* **Activity**: Within the material below, locate the line with "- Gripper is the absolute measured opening" and the line with "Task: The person", then return those two lines and all lines between them, exactly as written.

(Records supplied Opens)

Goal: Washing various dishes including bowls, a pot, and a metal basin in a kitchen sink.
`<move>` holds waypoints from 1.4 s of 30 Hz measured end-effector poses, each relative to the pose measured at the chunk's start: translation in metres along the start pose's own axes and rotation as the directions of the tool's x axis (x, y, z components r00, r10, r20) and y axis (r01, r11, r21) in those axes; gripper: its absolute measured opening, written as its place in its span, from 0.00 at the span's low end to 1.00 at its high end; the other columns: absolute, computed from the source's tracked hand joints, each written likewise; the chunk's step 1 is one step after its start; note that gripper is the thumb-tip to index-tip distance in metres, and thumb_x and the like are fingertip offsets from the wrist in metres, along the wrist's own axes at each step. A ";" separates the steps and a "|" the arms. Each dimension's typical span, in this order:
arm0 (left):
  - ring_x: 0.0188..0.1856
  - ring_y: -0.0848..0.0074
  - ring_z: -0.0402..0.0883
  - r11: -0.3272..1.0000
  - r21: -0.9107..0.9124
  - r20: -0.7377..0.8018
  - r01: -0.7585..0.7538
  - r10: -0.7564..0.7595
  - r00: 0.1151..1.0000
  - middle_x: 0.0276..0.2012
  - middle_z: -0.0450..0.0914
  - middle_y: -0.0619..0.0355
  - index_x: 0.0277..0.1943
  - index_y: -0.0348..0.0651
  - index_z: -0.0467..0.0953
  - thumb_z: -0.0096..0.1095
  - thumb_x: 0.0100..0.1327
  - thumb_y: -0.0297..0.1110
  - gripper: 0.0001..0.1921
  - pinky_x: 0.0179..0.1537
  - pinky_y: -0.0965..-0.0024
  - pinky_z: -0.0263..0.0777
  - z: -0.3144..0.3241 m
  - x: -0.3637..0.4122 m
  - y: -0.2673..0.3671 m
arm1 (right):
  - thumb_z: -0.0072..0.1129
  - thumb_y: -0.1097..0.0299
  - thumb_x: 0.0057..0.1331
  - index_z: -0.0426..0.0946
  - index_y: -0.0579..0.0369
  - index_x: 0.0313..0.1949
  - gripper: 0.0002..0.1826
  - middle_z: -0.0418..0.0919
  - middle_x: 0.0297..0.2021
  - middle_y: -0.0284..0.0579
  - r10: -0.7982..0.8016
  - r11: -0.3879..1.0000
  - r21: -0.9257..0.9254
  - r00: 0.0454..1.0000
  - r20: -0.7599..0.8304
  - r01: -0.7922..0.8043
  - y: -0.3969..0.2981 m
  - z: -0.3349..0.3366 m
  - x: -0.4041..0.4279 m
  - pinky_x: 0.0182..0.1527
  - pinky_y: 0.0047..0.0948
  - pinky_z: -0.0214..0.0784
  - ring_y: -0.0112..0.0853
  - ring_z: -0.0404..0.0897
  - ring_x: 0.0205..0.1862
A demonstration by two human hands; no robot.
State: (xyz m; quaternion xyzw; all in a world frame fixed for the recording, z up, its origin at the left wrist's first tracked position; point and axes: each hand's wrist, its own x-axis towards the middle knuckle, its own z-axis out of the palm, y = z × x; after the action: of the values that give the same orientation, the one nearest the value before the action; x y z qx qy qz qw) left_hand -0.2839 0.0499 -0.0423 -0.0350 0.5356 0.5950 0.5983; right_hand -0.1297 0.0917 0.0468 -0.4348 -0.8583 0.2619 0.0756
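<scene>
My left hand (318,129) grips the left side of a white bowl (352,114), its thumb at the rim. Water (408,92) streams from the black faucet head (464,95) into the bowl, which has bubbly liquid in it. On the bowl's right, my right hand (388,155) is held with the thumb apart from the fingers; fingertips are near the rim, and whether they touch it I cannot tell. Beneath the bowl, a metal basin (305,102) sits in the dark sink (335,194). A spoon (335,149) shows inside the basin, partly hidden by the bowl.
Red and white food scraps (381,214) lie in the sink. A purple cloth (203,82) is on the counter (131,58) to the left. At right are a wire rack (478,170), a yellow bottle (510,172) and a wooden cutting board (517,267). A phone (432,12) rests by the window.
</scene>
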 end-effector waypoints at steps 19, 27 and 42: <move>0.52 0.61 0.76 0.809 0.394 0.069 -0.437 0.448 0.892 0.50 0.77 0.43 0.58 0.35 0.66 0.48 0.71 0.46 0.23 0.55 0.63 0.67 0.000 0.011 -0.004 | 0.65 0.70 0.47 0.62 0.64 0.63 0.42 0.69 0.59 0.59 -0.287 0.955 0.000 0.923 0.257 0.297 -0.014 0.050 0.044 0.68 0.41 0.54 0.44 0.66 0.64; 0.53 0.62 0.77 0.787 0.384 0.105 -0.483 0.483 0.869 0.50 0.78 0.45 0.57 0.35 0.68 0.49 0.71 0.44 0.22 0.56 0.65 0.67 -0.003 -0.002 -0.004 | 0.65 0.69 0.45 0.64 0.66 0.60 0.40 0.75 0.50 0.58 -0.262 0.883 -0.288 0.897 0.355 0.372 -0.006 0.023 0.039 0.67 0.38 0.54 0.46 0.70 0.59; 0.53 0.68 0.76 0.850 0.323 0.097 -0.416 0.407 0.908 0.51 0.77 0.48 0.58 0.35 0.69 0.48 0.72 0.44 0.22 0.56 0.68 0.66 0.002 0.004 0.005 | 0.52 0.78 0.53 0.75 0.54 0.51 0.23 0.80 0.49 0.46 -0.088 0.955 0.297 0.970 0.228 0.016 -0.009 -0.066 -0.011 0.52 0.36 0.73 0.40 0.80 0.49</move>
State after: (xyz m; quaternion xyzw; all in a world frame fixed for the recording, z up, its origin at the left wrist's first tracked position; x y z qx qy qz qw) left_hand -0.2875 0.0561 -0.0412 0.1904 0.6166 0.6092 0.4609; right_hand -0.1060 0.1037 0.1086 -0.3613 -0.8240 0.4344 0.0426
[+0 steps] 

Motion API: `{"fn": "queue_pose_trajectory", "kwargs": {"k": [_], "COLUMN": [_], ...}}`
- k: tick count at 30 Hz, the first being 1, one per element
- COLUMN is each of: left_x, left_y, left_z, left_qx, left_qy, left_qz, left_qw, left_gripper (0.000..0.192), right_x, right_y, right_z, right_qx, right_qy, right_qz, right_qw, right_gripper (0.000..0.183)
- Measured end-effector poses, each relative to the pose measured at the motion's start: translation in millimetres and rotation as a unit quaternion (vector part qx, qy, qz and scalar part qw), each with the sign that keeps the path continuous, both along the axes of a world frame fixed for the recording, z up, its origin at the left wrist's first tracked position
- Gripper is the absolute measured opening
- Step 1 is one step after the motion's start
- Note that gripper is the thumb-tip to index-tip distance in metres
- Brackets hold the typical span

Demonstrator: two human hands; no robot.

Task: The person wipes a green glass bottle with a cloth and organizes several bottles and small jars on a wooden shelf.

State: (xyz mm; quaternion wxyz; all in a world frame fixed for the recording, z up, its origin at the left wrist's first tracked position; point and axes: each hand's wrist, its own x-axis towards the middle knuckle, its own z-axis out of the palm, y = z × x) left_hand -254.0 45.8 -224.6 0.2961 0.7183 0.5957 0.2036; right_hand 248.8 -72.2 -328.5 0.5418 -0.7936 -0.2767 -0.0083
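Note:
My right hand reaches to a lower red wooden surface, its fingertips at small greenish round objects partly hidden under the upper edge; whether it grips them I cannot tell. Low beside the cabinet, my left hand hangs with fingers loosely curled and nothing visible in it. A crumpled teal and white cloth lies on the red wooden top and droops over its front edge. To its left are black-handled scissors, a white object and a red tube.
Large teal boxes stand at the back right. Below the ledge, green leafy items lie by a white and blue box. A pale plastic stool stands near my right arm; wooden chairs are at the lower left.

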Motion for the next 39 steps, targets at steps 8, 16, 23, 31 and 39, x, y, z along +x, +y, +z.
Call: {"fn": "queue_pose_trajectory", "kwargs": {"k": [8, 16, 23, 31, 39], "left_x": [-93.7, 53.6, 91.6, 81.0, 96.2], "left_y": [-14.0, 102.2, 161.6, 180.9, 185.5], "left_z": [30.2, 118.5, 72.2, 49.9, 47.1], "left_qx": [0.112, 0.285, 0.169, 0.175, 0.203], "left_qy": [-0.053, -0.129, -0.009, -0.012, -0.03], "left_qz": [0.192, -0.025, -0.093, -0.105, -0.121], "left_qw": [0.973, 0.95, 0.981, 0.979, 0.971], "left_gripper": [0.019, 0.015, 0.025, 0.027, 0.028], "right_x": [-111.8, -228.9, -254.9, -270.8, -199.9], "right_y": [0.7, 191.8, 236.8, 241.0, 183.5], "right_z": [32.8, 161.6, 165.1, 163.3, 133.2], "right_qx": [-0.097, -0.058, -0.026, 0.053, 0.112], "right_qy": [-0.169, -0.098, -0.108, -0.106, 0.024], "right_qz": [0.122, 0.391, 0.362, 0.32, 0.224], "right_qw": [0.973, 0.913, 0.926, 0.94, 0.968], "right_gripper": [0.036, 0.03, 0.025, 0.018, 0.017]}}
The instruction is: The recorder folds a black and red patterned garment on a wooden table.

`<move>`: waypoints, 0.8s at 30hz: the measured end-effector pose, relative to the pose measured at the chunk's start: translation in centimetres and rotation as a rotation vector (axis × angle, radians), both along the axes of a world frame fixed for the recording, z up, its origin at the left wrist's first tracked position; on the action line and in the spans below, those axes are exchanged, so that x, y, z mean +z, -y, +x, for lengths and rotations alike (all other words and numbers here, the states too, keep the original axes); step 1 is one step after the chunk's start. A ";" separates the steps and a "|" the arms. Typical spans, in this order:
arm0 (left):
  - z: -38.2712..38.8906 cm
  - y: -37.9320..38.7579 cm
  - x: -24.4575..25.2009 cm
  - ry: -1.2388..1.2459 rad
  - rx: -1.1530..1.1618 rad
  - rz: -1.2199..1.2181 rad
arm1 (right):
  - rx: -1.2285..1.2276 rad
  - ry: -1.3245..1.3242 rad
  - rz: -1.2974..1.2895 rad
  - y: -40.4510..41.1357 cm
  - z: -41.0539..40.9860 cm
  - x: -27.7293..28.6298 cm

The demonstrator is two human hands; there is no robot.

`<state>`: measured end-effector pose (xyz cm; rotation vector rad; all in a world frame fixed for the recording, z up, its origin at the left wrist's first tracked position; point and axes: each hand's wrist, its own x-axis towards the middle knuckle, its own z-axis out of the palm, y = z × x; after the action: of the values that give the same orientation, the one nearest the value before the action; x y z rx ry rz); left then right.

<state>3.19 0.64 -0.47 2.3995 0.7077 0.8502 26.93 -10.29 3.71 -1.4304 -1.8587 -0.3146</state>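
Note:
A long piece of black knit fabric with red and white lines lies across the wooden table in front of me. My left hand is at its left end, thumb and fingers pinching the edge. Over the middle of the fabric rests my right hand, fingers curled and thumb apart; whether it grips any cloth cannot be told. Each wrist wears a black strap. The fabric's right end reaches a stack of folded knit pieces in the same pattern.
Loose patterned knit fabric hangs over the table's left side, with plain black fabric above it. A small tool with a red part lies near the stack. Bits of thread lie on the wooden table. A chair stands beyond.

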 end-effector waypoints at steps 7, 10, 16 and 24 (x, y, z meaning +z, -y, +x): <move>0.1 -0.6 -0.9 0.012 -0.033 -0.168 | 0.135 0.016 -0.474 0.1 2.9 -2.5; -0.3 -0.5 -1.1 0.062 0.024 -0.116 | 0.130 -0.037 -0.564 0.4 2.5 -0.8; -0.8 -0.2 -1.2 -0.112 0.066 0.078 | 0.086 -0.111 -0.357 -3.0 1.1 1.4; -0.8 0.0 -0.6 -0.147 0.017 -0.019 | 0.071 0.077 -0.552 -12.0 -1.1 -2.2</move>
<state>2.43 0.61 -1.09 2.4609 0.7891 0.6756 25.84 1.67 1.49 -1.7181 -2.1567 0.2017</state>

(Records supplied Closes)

* **Exercise solution**:
- Gripper is the absolute measured opening
- Step 1 is one step after the motion's start
- Note that gripper is the thumb-tip to index-tip distance in metres
- Brackets hold the typical span

Demonstrator: two human hands; no robot.

Task: The person wipes a green glass bottle with a cloth and organizes several bottles and small jars on a wooden shelf.

No further work remains on this exercise.